• _The problem_
The lines from the top of the data down to the line with "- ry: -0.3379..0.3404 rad" should be repeated exactly, both ends included.

• _Input data_
· · ·

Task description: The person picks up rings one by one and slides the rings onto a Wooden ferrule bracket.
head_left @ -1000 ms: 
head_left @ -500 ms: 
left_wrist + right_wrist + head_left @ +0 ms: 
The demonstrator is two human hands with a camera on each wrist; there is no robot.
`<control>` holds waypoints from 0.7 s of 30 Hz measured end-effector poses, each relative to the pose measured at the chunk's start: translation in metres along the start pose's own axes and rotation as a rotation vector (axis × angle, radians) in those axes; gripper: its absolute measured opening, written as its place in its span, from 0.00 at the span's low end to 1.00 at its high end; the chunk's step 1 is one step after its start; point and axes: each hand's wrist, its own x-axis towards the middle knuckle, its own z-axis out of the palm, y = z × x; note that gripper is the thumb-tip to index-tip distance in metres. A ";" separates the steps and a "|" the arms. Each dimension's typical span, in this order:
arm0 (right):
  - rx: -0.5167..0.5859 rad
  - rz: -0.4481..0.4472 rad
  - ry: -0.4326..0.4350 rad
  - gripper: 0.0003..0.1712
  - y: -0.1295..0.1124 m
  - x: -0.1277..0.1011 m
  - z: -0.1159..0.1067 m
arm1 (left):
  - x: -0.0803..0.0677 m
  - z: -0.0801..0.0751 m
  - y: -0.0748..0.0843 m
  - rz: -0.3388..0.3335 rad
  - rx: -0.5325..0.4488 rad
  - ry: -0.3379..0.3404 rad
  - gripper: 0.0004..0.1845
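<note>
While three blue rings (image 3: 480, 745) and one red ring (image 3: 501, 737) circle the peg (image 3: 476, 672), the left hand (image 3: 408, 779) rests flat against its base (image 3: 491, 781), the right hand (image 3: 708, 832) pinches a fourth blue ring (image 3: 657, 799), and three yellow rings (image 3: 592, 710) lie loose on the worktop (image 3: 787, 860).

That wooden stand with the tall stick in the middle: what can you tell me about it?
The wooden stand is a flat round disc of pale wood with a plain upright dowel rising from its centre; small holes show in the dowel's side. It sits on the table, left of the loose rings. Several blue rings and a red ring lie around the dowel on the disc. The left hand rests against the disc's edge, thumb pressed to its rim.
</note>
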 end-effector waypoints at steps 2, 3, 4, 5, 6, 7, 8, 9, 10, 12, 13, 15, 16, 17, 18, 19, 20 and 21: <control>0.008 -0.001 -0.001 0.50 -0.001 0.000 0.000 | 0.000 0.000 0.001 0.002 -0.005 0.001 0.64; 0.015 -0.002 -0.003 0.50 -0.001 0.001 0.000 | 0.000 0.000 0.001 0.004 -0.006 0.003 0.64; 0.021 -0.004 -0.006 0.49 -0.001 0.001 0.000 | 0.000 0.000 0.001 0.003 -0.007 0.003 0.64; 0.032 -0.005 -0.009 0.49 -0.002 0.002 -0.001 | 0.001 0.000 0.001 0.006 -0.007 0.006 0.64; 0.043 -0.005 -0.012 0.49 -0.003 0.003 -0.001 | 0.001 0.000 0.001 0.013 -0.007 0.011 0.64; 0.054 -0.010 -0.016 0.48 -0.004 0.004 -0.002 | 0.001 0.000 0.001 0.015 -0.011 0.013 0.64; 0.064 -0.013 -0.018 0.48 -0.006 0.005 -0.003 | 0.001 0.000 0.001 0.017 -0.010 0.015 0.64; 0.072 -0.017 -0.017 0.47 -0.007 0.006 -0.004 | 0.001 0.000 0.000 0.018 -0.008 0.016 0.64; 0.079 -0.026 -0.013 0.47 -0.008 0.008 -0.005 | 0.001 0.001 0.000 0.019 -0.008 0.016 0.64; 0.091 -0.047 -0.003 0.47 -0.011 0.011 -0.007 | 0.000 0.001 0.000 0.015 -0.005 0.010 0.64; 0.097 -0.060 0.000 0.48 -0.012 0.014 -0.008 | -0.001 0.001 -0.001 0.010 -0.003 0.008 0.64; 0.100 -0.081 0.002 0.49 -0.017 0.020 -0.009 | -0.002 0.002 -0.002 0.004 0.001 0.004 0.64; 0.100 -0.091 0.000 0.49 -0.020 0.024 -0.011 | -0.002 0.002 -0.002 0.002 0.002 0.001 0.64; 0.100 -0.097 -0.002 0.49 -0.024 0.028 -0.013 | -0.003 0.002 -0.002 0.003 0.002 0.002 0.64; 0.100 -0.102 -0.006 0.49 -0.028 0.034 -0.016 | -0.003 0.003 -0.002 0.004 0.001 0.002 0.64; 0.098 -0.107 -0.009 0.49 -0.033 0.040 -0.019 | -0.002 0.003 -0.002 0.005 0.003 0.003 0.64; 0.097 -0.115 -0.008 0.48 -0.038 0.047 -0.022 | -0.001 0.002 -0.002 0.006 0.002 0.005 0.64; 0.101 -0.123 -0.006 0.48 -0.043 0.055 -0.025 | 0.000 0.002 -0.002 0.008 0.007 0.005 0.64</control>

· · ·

• _Finished task_
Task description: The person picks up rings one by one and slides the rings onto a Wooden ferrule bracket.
head_left @ -1000 ms: 
head_left @ -500 ms: 
left_wrist + right_wrist + head_left @ +0 ms: 
The demonstrator is two human hands with a camera on each wrist; there is no robot.
`<control>` holds waypoints from 0.7 s of 30 Hz measured end-effector poses, each relative to the pose measured at the chunk's start: translation in metres along the start pose's own axes and rotation as a rotation vector (axis × angle, radians) in those axes; gripper: its absolute measured opening, written as its place in its span, from 0.00 at the span's low end to 1.00 at its high end; the chunk's step 1 is one step after its start; point and axes: each hand's wrist, its own x-axis towards the middle knuckle, its own z-axis out of the palm, y = z × x; note that gripper is the thumb-tip to index-tip distance in metres. A ";" separates the steps and a "|" the arms. Each dimension's typical span, in this order:
arm0 (right):
  - rx: -0.5167..0.5859 rad
  - rz: -0.4481..0.4472 rad
  - ry: -0.4326..0.4350 rad
  - gripper: 0.0003..0.1712
  - y: -0.1295..0.1124 m
  - x: -0.1277..0.1011 m
  - z: -0.1159..0.1067 m
arm1 (left):
  - x: -0.0803..0.0677 m
  - z: -0.0801..0.0751 m
  - y: -0.0748..0.0843 m
  - rz: -0.3388..0.3335 rad
  - rx: -0.5325..0.4488 rad
  - ry: -0.3379..0.3404 rad

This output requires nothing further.